══ Collected material
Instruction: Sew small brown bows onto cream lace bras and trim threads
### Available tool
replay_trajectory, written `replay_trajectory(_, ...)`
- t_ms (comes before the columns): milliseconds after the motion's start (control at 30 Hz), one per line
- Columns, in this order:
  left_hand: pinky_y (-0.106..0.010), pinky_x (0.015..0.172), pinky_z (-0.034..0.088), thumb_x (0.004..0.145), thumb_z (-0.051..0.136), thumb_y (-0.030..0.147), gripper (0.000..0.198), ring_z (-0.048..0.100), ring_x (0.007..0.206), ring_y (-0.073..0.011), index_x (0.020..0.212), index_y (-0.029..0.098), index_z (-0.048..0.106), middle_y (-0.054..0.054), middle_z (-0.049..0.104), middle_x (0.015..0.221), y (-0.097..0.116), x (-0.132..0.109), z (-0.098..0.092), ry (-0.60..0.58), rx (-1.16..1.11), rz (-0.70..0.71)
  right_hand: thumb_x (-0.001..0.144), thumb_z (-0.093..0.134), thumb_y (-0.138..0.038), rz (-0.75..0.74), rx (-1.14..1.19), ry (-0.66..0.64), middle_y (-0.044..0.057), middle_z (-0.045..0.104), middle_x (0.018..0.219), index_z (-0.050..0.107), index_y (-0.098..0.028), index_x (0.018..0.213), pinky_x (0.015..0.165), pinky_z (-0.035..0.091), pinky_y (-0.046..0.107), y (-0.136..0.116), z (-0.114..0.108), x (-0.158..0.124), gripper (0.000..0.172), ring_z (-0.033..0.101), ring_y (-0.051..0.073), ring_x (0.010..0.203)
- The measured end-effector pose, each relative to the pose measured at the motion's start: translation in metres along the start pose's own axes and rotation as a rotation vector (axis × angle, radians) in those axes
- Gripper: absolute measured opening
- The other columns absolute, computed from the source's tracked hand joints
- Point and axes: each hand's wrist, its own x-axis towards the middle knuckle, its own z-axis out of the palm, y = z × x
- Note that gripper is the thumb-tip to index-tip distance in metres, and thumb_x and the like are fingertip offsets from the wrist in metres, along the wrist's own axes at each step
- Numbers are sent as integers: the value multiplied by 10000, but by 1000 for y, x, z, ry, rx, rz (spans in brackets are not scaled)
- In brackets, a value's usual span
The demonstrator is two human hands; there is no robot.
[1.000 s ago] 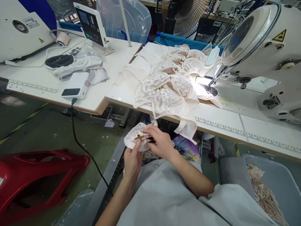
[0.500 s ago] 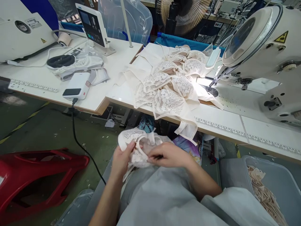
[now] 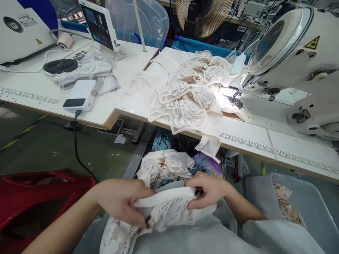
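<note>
Think of the view as a clock. At eight o'clock, a red stool stands on the floor. Near ten o'clock, a small white box with a black cord sits on the table. Behind it, nearer to eleven o'clock, is a screen on a stand.

At seven o'clock is the left hand. Its fingers are bent and close together, holding the edge of a lacy white garment. The garment is at six o'clock, in front of the person's tummy, and part of it hangs down to the left. Just past it, a lacy bra with a brown bow lies on the lap.

Toward one o'clock, a pile of bras lies on the table. At five o'clock, the right hand pinches the garment's other end between thumb and fingers.

At two o'clock is a big sewing machine. At four o'clock, a grey bin holds tan cloth.
</note>
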Motion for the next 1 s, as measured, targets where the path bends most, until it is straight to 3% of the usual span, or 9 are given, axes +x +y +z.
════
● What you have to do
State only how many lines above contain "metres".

● Answer area
2